I think the other answers are unnecessarily complicated.

It's very simple: a number is a multiple of 9 if and only if the sum of its digits equals 9. You started with 360 which is a multiple by 9. When such a number can be divided by 2, the result will still be a multiple of 9 because 2 and 9 are coprime.

And when you finally get to the point where the number is not divisible by 2, as you did with 45, we can simply imagine that you multiplied by 10 before dividing by 2 - so that from 45 you go to 450 and then to 225, which is essentially the same as going to 22.5. And since multiplying by 10 also does not change the property of a number being a multiple of 9 (because 10 and 9 are coprime), your result is still a multiple of 9. But 7 is also coprime to 9, and starting from 360 you are immediately at the point where the number is not divisible by 7. And if you multiply by 10, or indeed any power of 10, it's still not divisible by 7. You get a number containing an infinite recurring decimal. @Pedro A 2019-01-08 12:31:36

@AdamBailey Well, I agree. But what is your point? Why are you considering 7? @PedroA I'm considering 7 because, like 2, it's coprime to 9, but unlike division by 2, division by 7 does not preserve the property of having a digital root of 9. The conclusion to be drawn is that the reason this property holds for division by 2 is not, or at least not solely, that 2 is coprime to 9. @Pedro A 2019-01-08 13:45:01

@AdamBailey You are correct, but I think you misread my answer. I think you've read my answer as if I was generalizing for any number that is coprime to 9, but that is not the case. The property of being coprime is necessary for the first part, but the second part of the answer is equally important for my proof to be complete. In other words, division by 7 does preserve the property of being a multiple of 9. But, with 7 the second part of my answer won't work, because after multiplying by 10 you still can't divide by 7. So I never claimed that it should work for 7. @PedroA Ah, I understand now. @egreg 2019-01-07 12:52:00

Define the digit sum of the positive integer $$n$$ as the sum $$d(n)$$ of its digits. The reduced digit sum $$d^*(n)$$ is obtained by iterating the computation of the digit sum. For instance $$n=17254,\quad d(n)=1+7+2+5+4=19, \quad d(d(n))=1+9=10, \quad d(d(d(n)))=1+0=1=d^*(n)$$ Note that $$d(n)\le n$$, equality holding if and only if $$1\le n\le 9$$. Also, $$1\le d^*(n)\le 9$$, because the process stops only when the digit sum obtained is a one-digit number.

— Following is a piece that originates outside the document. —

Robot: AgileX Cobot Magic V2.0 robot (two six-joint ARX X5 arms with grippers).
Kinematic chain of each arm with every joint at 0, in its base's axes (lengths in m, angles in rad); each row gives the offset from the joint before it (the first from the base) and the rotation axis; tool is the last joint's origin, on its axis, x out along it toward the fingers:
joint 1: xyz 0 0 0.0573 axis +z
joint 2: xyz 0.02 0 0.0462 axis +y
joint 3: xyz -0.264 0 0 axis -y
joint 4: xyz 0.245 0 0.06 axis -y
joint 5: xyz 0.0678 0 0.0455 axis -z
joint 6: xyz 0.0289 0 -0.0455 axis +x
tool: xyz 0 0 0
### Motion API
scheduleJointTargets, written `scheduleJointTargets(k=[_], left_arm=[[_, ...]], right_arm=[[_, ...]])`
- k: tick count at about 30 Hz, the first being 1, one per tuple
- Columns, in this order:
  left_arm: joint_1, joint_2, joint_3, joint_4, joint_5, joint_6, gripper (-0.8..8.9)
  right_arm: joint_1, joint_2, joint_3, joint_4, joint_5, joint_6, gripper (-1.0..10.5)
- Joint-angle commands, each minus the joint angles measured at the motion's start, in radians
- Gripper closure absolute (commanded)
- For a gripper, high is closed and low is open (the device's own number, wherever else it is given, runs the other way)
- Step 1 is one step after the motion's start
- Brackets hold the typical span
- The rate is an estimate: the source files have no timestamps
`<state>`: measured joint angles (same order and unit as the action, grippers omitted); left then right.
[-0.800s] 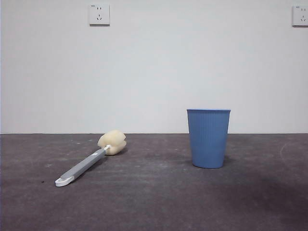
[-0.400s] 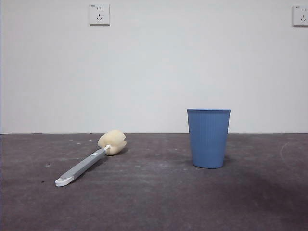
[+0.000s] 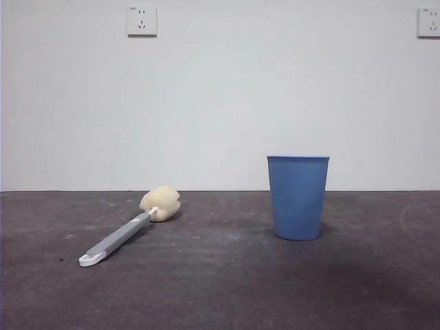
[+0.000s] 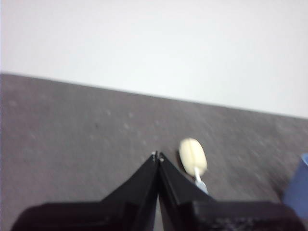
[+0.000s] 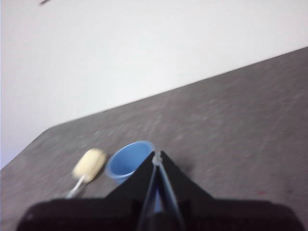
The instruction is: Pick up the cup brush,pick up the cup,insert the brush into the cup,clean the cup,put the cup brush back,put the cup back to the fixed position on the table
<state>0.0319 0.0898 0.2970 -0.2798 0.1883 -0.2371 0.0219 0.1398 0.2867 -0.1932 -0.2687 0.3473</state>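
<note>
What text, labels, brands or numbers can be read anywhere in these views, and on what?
None can be read.
Left wall socket: a tiny mark at its top corner, too small to read.
Right wall socket: the same, too small.
Cup and cup brush: no print visible.

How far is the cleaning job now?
Nothing looks done. The cup brush lies flat on the table, and the cup stands upright apart from it. The left gripper and right gripper are shut and empty. Every step is left.

Bare lab: table (image 3: pixel 220 289), wall sockets (image 3: pixel 141 20)
</note>
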Motion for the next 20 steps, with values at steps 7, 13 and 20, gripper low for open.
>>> scheduleJointTargets(k=[7, 13, 20], left_arm=[[0.002, 0.177, 0.237, -0.275, 0.22, 0.071, 8.2], [0.002, 0.269, 0.386, -0.47, 0.373, 0.183, 8.2], [-0.005, 0.328, 0.531, -0.692, 0.457, 0.296, 8.21]], right_arm=[[0.04, 0.232, 0.339, -0.391, -0.154, -0.246, 9.6], [0.081, 0.368, 0.52, -0.677, -0.182, -0.404, 9.6], [0.133, 0.442, 0.602, -0.856, -0.204, -0.454, 9.6]])
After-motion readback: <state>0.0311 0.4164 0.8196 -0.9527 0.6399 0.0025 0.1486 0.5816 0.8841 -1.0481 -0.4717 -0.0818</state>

The main point is that $$n-d(n)$$ is divisible by $$9$$: indeed, if $$n=a_0+a_1\cdot10+a_2\cdot10^2+\dots+a_n\cdot10^n,$$ then $$n-d(n)=a_0(1-1)+a_1(10-1)+a_2(10^2-1)+\dots+a_n(10^n-1)$$ and each factor $$10^k-1$$ is divisible by $$9$$. This extends to the reduced digit sum, because we can write (in the example above) $$n-d^*(n)=\bigl(n-d(n)\bigr)+\bigl(d(n)-d(d(n))\bigr)+\bigl(d(d(n))-d(d(d(n)))\bigr)$$ and each parenthesized term is divisible by $$9$$. This works the same when a different number of steps is necessary.

Since the only one-digit number divisible by $$9$$ is $$9$$ itself, we can conclude that

$$d^*(n)=9$$ if and only if $$n$$ is divisible by $$9$$.

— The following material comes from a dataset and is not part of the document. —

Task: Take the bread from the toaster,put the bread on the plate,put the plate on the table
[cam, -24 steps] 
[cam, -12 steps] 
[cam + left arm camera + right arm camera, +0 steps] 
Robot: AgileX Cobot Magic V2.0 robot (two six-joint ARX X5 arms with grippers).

Since $$360$$ is divisible by $$9$$, its reduced digit sum is $$9$$; the same happenso for $$180$$ and so on.

When you divide an even integer $$n$$ by $$2$$, the quotient is divisible by $$9$$ if and only if $$n$$ is divisible by $$9$$.

What if the integer $$n$$ is odd? Well, the digits sum of $$10n$$ is the same as the digit sum of $$n$$. So what you are actually doing when arriving at $$45$$ is actually \begin{align} &45 \xrightarrow{\cdot10} 450 \xrightarrow{/2} 225 && d^*(225)=9 \\ &225 \xrightarrow{\cdot10} 2250 \xrightarrow{/2} 1225 && d^*(1225)=9 \end{align} and so on. Note that the first step can also be stated as $$45 \xrightarrow{\cdot5} 225$$

Under these operations divisibility by $$9$$ is preserved, because you divide by $$2$$ or multiply by $$5$$. A number is divisible by 9 iff its digits sum to a number divisible by 9. That's the underlying phenomenon here.